Basic online and digital inventory questions for clients

  1. What type of assets do you put online and on your electronic devices? Potential categories of assets include:
    1. Sentimental: pictures, emails, videos
    2. Personal business: financial  records, receipts, a novel or valuable images
    3. Work or company-related information: software used to run a business, employee records, customer lists, business practices
    4. Electronic-only assets: Bitcoin, Amazon or Apple Pay accounts
  2. What kind of online accounts do you use?
    1. Financial and business services
    2. Utilities
    3. Health records or applications
    4. Shopping
    5. Email
    6. Social media
    7. Social media or email management tools (ex: Hootsuite)
    8. Blog
    9. Backup services
    10. File sharing (ex: Box, Dropbox)
    11. Association, group or club memberships
    12. Entertainment
    13. Other
    14. Do you receive paper copies of information related to any of the above?
  3. What devices do you use to access online accounts or save digital assets?
    1. Computer
    2. Tablet
    3. Phone
    4. Storage device(s) (ex: external drives, USB drives, DVDs)
    5. Old or retired device(s)
  4. Do any of the above accounts or devices:
    1. Require passwords? (Remember, you do not want a list of the passwords.)
    2. Use “Two Factor Authentication” (i.e. needing a code, in addition to a password, to sign in to an account)?
  5. Additional questions regarding passwords.
    1. Do you use password management software or a service to manage or keep passwords?
    2. Do you use social media accounts, such as Facebook, to log in to other accounts?
    3. Who should have a list of your passwords and codes, if anyone?
    4. How will they access a list you make?
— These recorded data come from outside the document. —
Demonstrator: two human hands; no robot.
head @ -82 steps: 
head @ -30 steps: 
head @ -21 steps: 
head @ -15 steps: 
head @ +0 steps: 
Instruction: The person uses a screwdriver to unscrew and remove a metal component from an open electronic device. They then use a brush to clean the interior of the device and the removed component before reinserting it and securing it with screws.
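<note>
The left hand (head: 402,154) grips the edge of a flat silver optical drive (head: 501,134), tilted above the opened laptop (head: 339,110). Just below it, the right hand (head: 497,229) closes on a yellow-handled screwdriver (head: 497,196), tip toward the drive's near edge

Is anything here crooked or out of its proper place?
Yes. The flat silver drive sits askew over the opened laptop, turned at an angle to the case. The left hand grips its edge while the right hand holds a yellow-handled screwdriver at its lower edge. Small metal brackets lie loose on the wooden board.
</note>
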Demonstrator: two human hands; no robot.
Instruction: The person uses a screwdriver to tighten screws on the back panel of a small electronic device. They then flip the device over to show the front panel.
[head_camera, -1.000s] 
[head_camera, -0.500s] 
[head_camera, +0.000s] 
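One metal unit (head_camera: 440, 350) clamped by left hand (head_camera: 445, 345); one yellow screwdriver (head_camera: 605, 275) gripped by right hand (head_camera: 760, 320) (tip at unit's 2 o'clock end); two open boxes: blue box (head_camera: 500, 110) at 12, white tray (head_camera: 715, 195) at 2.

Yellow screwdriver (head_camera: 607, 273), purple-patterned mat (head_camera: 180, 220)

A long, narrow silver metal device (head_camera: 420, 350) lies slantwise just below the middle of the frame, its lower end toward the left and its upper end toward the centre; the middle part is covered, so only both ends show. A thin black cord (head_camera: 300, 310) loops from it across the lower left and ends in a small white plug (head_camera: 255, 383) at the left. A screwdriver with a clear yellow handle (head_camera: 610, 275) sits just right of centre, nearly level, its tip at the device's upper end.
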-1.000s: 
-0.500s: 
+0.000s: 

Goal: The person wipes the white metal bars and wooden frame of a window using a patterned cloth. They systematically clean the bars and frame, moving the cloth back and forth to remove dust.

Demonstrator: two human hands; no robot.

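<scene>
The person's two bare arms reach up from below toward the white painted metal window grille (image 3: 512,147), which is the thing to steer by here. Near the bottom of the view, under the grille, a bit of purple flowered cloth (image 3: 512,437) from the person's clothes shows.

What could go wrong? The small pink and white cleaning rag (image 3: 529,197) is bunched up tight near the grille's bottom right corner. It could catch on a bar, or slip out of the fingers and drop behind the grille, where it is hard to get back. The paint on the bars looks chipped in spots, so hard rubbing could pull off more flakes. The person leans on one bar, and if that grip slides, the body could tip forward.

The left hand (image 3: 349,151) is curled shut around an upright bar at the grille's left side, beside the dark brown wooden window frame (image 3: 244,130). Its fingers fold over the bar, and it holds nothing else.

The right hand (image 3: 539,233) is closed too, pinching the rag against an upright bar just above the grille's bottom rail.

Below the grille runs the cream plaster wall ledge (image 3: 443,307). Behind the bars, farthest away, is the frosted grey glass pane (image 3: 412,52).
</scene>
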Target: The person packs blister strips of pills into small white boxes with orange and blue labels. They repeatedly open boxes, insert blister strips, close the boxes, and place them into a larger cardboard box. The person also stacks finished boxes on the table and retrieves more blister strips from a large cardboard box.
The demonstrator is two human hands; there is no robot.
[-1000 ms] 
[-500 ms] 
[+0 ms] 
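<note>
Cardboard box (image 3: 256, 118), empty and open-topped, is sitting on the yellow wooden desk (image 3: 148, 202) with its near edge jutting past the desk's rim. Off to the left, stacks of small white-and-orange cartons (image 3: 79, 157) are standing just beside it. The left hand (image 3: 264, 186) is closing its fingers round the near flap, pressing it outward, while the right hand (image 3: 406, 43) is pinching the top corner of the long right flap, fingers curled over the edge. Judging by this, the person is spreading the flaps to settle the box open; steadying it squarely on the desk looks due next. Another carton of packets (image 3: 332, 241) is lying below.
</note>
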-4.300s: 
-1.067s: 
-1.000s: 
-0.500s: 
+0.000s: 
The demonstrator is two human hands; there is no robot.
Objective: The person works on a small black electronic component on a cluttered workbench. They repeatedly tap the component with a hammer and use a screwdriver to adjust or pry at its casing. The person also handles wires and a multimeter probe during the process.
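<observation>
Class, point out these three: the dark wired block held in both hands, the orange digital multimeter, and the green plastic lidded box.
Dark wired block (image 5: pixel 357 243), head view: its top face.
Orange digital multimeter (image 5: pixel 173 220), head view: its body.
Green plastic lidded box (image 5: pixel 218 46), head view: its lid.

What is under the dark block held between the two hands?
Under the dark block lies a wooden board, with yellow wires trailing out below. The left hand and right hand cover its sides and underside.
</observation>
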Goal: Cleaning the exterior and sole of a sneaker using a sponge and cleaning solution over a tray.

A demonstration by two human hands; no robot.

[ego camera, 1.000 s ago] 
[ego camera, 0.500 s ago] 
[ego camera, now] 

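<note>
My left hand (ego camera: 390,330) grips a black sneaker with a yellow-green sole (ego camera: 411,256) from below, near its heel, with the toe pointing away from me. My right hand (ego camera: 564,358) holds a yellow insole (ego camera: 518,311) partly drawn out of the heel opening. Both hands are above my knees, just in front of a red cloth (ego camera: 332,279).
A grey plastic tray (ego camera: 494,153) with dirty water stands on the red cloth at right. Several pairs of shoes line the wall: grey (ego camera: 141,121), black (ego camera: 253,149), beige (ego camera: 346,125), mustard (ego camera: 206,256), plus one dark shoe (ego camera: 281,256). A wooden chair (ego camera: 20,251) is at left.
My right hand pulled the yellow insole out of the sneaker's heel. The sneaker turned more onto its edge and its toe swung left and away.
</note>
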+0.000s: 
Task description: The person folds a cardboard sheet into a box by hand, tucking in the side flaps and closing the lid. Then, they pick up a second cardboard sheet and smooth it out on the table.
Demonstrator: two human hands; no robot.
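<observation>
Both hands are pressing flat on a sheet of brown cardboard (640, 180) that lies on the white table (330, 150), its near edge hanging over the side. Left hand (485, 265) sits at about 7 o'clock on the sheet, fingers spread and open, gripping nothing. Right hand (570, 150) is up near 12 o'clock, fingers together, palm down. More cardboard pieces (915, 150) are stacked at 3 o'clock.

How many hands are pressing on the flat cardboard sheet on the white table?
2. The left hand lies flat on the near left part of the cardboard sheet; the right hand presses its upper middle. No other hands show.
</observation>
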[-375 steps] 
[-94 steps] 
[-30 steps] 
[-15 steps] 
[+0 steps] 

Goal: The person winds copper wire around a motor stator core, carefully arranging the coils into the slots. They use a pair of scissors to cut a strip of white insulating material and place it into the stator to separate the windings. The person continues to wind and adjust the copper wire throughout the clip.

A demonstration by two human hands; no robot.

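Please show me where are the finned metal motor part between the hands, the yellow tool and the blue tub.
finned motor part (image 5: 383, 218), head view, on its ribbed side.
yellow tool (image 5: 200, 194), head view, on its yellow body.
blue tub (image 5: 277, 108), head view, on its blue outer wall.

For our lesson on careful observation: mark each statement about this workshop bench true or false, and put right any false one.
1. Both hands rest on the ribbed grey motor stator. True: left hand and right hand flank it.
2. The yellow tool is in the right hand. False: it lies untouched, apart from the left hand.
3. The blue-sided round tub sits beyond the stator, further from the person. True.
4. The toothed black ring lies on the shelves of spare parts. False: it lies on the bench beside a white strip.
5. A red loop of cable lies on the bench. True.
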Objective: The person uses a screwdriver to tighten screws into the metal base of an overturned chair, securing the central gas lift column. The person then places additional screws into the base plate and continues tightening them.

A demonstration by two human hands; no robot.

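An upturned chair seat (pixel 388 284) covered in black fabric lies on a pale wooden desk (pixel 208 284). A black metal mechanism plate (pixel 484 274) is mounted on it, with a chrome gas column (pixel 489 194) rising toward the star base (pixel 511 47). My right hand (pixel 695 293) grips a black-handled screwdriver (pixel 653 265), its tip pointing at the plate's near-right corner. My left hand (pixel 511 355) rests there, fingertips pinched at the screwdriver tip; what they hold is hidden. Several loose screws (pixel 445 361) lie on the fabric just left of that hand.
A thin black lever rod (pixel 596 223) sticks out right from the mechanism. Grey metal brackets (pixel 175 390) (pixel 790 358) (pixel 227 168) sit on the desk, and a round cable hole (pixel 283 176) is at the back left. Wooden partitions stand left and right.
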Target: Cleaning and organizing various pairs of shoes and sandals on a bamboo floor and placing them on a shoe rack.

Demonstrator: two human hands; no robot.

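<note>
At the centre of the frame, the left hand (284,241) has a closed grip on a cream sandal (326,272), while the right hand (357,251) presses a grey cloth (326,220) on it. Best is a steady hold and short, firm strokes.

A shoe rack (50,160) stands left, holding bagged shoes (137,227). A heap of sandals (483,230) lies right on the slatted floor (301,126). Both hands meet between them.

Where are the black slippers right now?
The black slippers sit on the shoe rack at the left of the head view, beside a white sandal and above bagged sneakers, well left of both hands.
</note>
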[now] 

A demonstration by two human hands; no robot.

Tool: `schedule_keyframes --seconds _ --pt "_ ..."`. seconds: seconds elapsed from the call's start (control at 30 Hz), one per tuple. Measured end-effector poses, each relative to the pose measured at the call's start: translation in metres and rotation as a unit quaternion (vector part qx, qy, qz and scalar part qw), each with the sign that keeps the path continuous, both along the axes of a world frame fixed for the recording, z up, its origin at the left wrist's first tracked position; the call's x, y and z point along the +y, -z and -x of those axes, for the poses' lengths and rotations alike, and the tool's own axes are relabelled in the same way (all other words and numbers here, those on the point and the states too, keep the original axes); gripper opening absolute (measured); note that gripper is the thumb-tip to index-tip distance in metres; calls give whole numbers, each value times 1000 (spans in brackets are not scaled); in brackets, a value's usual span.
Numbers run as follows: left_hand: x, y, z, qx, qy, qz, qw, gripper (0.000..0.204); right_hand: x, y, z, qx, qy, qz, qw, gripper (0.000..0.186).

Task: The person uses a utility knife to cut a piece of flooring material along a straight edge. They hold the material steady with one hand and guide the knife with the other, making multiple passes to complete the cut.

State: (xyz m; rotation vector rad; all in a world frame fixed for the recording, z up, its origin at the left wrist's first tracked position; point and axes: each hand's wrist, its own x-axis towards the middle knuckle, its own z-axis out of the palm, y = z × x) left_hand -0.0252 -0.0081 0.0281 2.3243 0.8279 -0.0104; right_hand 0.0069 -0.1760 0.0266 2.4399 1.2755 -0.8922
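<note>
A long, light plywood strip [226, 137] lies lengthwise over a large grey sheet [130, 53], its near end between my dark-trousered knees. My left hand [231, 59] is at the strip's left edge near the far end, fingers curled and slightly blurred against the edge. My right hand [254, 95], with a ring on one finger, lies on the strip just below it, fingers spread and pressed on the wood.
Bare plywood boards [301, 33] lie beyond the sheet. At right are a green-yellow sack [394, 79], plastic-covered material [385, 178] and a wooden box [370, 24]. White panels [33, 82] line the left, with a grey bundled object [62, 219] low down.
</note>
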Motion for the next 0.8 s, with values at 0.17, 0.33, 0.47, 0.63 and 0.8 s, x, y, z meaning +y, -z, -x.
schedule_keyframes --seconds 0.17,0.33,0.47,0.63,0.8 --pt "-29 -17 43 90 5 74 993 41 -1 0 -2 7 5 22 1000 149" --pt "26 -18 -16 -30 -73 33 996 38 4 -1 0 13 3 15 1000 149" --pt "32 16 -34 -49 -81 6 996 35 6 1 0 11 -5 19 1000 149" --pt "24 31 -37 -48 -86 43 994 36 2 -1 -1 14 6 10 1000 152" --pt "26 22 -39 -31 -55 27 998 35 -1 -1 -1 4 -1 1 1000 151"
Thanks to attorney Matthew Brown

In lieu of the usual takeaways (aren’t the 15 points above enough?), I want to express my gratitude to Matthew Brown, deputy county attorney for Monroe County. This column would not exist without his assistance. He is overly generous with his time, has deep legal knowledge and raises insightful questions that make this column better. Thank you, Matt!

Correction: Last month I indicated that UFADAA presumes account access for fiduciaries, unless the account holder chose to deny access. Under UFADAA, only the executor or personal representative of a decedent’s estate has default access. The “default” rules are different for conservators, trustees and agents under a power of attorney. A conservator’s access must be authorized by the supervising court. Trustees have access by default only to the digital assets registered in the name of the trust. Agents with general authority have default access to most digital assets, but generally not to the contents of electronic communications protected by federal privacy law.